Aprender com o passado: ações governamentais da presidência do Grande do Sul sobre a Influenza Hespanhola de 1918
Fagner dos Santos[1]
Pandemias são eventos regulares ao
longo da história. O exemplo mais lembrado é a peste negra, ocorrida na Europa
na idade média, porém tivemos outro surto de grandes proporções há
aproximadamente cem anos: a gripe espanhola. Surgida provavelmente nos Estados
Unidos, essa doença se espalhou no mundo através dos ex-combatentes da Primeira
Guerra Mundial que retornavam ao final do conflito. Ficou famosa por vitimar o
rei da Espanha (daí o epíteto), mas também matou o presidente do Brasil
Rodrigues Alves, que havia sido reeleito à presidência para o mandato que se
iniciava em 1918. Farei neste espaço uma série de pequenos artigos demonstrando
como essa doença foi percebida no Rio Grande do Sul: as atitudes do governo, o
tratamento da imprensa, o tratamento historiográfico e um ensaio final, sobre
como a história pode auxiliar no debate das políticas públicas em momentos de
calamidade. Este primeiro texto avaliará, portanto, a tomada de decisões pela
ótica oficial.
O primeiro registro da pandemia apareceu
no jornal A Federação de 25/09/1918. Quase um mês depois chegava ao Rio
Grande do Sul pelo porto de Rio Grande. O presidente do Estado nesse momento
era Borges de Medeiros[2]. O
relatório do ano de 1918 notificava em torno de 4000 vítimas fatais da doença,
tendo como pico o mês de novembro (p.13). A estação ferroviária de Marcelino
Ramos também foi foco de entrada do vírus. A velocidade de propagação foi o
maior problema encontrado, segundo o governante, pois metade da população da
Capital foi atingida em um praticamente um mês. (BORGES DE MEDEIROS, 1919,
p.13).
Foram adotadas como medidas de mitigação
do vírus: a assistência médica domiciliar, abertura de hospitais de campanha,
distribuição de remédios e alimentos gratuitamente em quarteirões planejados e
serviços de desinfecção e sepultamento (BORGES DE MEDEIROS, 1919, p.13). Ainda
segundo o documento, o volume de óbitos de Porto Alegre foi cerca de sete vezes
maior do que os anos anteriores, tendo a semana de maior mortalidade
apresentado 442 vítimas. Houve um aumento de 11 vezes no número de operações de
desinfecção da Diretoria de Higiene em comparação ao ano anterior (de 135 para
1591), sendo 60% delas registradas como atendimento à Gripe Espanhola (BORGES
DE MEDEIROS, 1919, p.14). O laboratório central do Rio Grande do Sul também foi
utilizado para redução dos efeitos daquela pandemia, aviando uma grande
quantidade de medicamentos sem custos para os municípios afetados.

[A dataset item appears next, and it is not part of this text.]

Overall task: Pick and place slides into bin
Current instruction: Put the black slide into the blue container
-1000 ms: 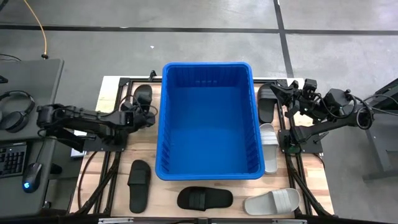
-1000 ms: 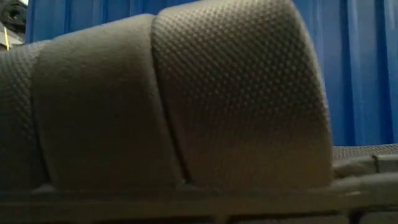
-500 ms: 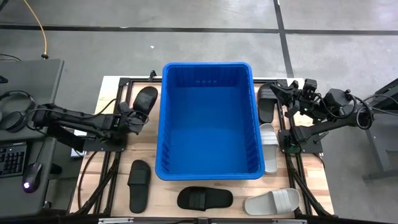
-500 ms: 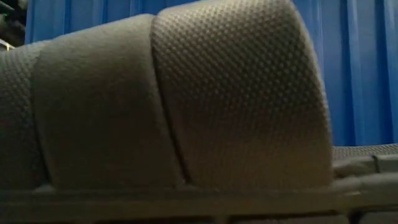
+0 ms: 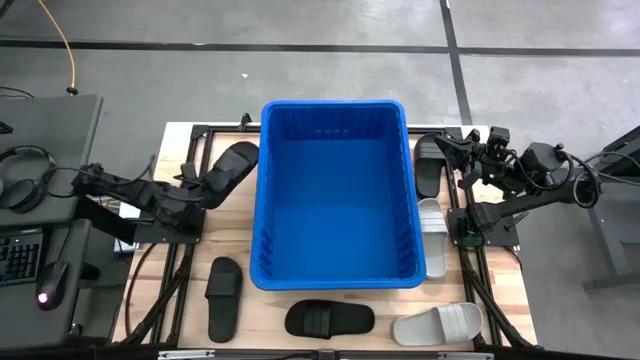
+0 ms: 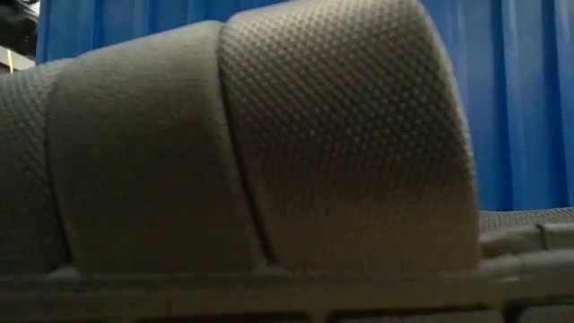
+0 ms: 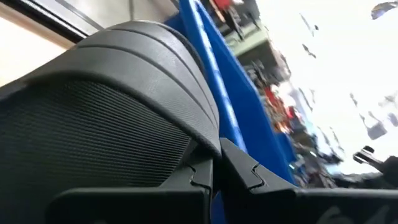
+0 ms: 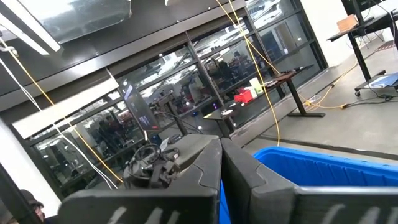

No relatório do ano seguinte, percebe-se
a subnotificação: as mortes ocasionadas por motivos ignorados, mal definidos e
moléstias gerais praticamente caiu pela metade. A situação da capital foi ainda
mais controversa. Não houve registro de mortes por gripe espanhola em 1919. O
número informado para o total de mortes no município seria, portanto, de mortes
gerais – o governo informou uma diminuição de 831 casos para o ano anterior
(considerando 4248 mortes em 1918). (BORGES DE MEDEIROS, 1920, pp.44-45).
Referências:
BORGES DE MEDEIROS,
A.A. Mensagem enviada à assembleia dos representantes do Rio Grande do Sul pelo
presidente do Estado. 20/09/1919
BORGES DE MEDEIROS,
A.A. Mensagem enviada à assembleia dos representantes do Rio Grande do Sul pelo
presidente do Estado. 20/09/1920
Causa Mortis |
1918 |
1919 |
Variação |
Ignoradas/Mal
definidas |
10111 |
6449 |
-36% |
Moléstias
gerais |
8745 |
4702 |
-46% |
Espanhola |
~4000 |
636 |
-84% |
Total: |
22856 |
11787 |
-48% |
|
|
|
|
Porto
Alegre - Total |
5457 |
3417 |
-37% |
Porto
Alegre - Espanhola |
1209 |
0 |
|
|
|
|
|
Tabela
1: Causas Mortis por ano (compilado de BORGES DE MEDEIROS, 1919 e 1920)
[1]
Doutor em História pela
Universidade Federal do Rio Grande do Sul. Professor voluntário na UERGS,
unidade de Sananduva.
[2]
De fato, Borges de
Medeiros, do Partido Republicano Riograndense, governou o Rio Grande do Sul por
25 anos. Depois de um primeiro período de dez anos (com uma reeleição) entre
1898 até 1908, voltou a ocupar oficialmente o posto por mais quinze anos, de
1913 até 1928 (com duas reeleições).